# Would putting on a 8 string set onto my 7 string fuck shit up!?



## DEVASTATE (Dec 9, 2011)

been wannting to try out sum very big gauge strings. Ernie Ball | Products 
gunna be putting them on a schecter blackjack atx c7. 
i know a lot of six string guitarist put 70 gauge strings on their guitar. so im sure it wouldnt hurt puttin them on a 7 string? if anything i would have to make the nut bigger for the big strings to fit. is this a bad thing to do?


----------



## Deadnightshade (Dec 9, 2011)

Depends do you want to tune like an 8 string missing a string or not?


EDIT:with these gauges though,you can't evade a trip to your tech for filing the nut correctly


----------



## Ipringle (Dec 9, 2011)

You can't put 8 strings on your guitar because it only has room for 7. Sorry to break it to you.


----------



## Rojne (Dec 9, 2011)

Put whatever strings you want on it dude  as long it's setup right with them there wont be a problem!


----------



## GhostsofAcid (Dec 9, 2011)

^^^ yep. Just make sure you adjust the truss for the extra tension, and you should be fine.

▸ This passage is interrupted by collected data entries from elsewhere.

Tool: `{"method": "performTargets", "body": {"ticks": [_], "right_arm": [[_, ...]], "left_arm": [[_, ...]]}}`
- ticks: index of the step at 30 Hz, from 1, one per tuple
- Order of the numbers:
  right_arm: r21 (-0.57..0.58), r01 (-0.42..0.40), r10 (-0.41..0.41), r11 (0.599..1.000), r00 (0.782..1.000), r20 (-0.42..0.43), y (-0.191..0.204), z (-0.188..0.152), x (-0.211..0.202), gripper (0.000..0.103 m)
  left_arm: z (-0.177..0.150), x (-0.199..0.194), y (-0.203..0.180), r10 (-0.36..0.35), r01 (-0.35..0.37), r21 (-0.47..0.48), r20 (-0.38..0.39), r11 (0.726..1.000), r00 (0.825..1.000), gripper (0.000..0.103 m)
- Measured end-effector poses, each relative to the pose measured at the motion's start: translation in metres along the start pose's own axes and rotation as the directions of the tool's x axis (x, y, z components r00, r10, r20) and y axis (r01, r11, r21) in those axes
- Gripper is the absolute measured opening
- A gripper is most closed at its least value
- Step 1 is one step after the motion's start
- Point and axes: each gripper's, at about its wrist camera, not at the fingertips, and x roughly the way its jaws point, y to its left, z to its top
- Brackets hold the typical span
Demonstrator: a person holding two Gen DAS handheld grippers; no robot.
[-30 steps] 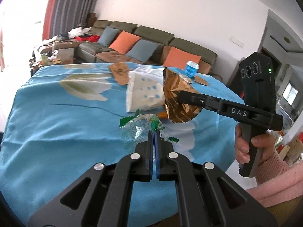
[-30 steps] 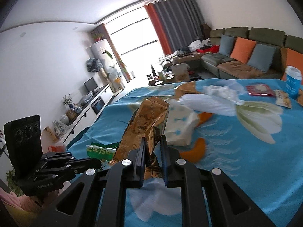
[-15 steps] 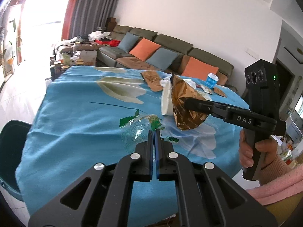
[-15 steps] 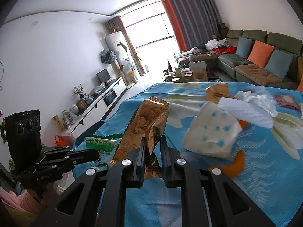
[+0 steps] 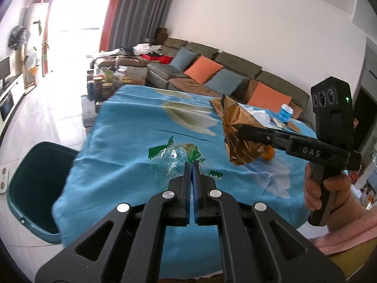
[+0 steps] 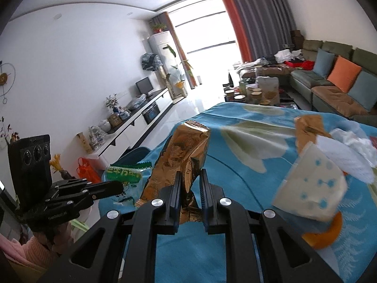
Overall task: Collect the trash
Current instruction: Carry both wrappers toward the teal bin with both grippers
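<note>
Two-handed carry of trash toward the bin. My left gripper (image 5: 191, 167) has its jaws pressed together on the edge of a crumpled clear plastic wrapper with green zigzag-edged print (image 5: 173, 159), which hangs just ahead of the fingertips over the blue flower-printed tablecloth (image 5: 132, 132). My right gripper (image 6: 190, 176) is clamped on the lower end of a crinkled gold-brown foil snack bag (image 6: 182, 151); the jaws stand slightly apart because the foil fills the gap. The bag's long axis runs up and away from the jaws, roughly upright with its sealed top edge highest.

The relation that governs the coming move: the dark teal plastic bin (image 5: 35, 188) stands on the floor beyond the table's edge, low and to the left in the left wrist view, well apart from both wrappers. The left gripper appears the nearer to it; the right gripper, seen in that same view with its handle in my right hand (image 5: 322, 191), lies farther to the right over the table.

More litter remains on the cloth: a white paper packet with blue dots (image 6: 311, 188), crumpled white tissue (image 6: 348, 141), an orange peel (image 6: 325, 233) and a blue paper cup (image 5: 285, 112). I judge the collecting as partway done, with both loads to be released over the bin, probably left first.
</note>
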Motion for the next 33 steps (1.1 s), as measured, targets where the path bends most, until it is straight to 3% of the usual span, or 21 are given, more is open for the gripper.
{"method": "performTargets", "body": {"ticks": [17,33], "right_arm": [[-0.094,-0.118,0.112,0.989,0.991,-0.068,0.058,0.024,0.056,0.013],[-0.159,-0.199,0.178,0.967,0.974,-0.137,0.106,0.044,0.114,0.013]], "left_arm": [[0.000,-0.036,0.063,0.165,-0.160,-0.106,0.043,0.981,0.985,0.002],[-0.006,-0.057,0.126,0.312,-0.301,-0.195,0.028,0.934,0.950,0.002]]}}
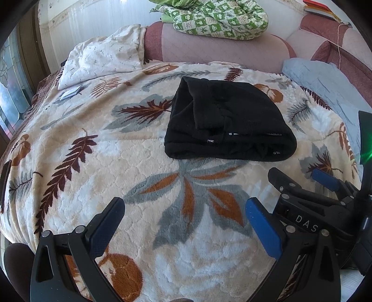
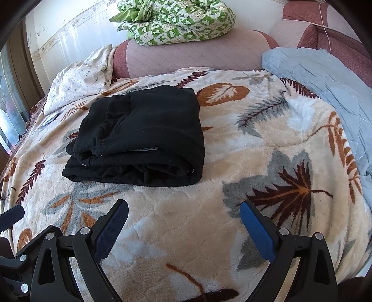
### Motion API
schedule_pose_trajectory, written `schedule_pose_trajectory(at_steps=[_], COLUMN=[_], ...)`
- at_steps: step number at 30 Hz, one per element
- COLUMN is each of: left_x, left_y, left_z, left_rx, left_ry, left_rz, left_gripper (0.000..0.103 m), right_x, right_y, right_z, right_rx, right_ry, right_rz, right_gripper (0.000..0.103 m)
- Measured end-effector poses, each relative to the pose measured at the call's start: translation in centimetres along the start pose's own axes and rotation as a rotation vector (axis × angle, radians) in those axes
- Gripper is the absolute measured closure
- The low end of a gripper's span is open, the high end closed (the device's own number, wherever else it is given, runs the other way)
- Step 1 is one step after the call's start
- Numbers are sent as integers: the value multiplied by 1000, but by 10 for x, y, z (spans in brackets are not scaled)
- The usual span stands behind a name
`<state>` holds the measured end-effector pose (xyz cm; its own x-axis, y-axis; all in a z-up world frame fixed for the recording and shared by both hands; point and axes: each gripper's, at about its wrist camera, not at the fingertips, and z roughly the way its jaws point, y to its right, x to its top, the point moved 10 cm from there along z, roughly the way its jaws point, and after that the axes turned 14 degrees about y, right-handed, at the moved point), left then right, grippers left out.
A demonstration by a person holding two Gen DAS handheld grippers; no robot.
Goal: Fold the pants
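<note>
Leaf-print blanket (image 2: 209, 223), folded black pants (image 2: 144, 137) lying apart, left gripper (image 1: 183, 223) and right gripper (image 2: 183, 223) fingers wide, empty

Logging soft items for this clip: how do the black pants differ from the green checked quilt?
The black pants are plain, folded into a flat stack on the leaf blanket. The green checked quilt is patterned, bunched loosely, and sits higher, on the pink headboard. Neither gripper touches either.

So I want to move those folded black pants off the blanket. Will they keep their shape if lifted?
Probably not: the black pants look soft and loosely stacked, so layers would likely sag or unfold. Pushed, they would probably drag on the plush blanket.
</note>
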<state>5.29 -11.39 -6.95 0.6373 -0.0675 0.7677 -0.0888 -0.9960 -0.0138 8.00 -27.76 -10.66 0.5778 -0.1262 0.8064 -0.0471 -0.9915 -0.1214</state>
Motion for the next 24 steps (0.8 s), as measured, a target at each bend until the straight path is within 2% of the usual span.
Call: schedule_pose_trajectory(at_steps=[17,24], left_x=[-4,-3], left_y=[-2,-13], left_z=[3,6], left_rx=[0,18], left_ry=[-17,-19], left_rz=[-11,-38], left_gripper=[0,0], right_x=[-5,-2], right_y=[-1,0], right_z=[6,5], right_rx=[7,3], right_ry=[-30,-16], right_rz=[-28,-27], right_gripper=[4,4])
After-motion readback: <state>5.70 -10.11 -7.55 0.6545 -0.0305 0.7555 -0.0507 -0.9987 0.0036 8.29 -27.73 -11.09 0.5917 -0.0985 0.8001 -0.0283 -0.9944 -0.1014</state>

Not sure if youll run into any problems with the tuner holes being too small or not, I've never used a string that thick.


----------



## Fiction (Dec 9, 2011)

Ipringle said:


> You can't put 8 strings on your guitar because it only has room for 7. Sorry to break it to you.



This is my favourite first post, ever.


----------



## Ipringle (Dec 9, 2011)

DEVASTATE said:


> been wannting to try out sum very big gauge strings. Ernie Ball | Products
> gunna be putting them on a schecter blackjack atx c7.
> i know a lot of six string guitarist put 70 gauge strings on their guitar. so im sure it wouldnt hurt puttin them on a 7 string? if anything i would have to make the nut bigger for the big strings to fit. is this a bad thing to do?



Like I said already said, putting 8 strings on a 7 string guitar will not go well for you. You would have to miss a string out and throw it away! But which one? It's tricky and confusing. You would be best getting a really heavy gauge 6 string set like 11-56 or 13-60 and putting a mega string on after like an .80 or .94. The extra heavy strings will help you get what you seek, djenting like a dragon! 

I hope i help.


----------



## DEVASTATE (Dec 9, 2011)

thanks for all the feedback...and yea i wasn't that clear with putting an 8 string set on a 7 haha.
but really i meant just buy the gauges...i dont mind missing a string anyways. 
one prob i might have will be with the tuner holes...but ill try it out and see how it works and get back to you guys.
thanks again!


----------



## shogunate (Dec 9, 2011)

Tossing out one string from a set is usually easier than hunting for single bass strings or custom ordering heavy gauge guitar strings. If you have a 7 string and want heavy gauges, buy the 8 string set, toss the highest string and voila, 7 strings.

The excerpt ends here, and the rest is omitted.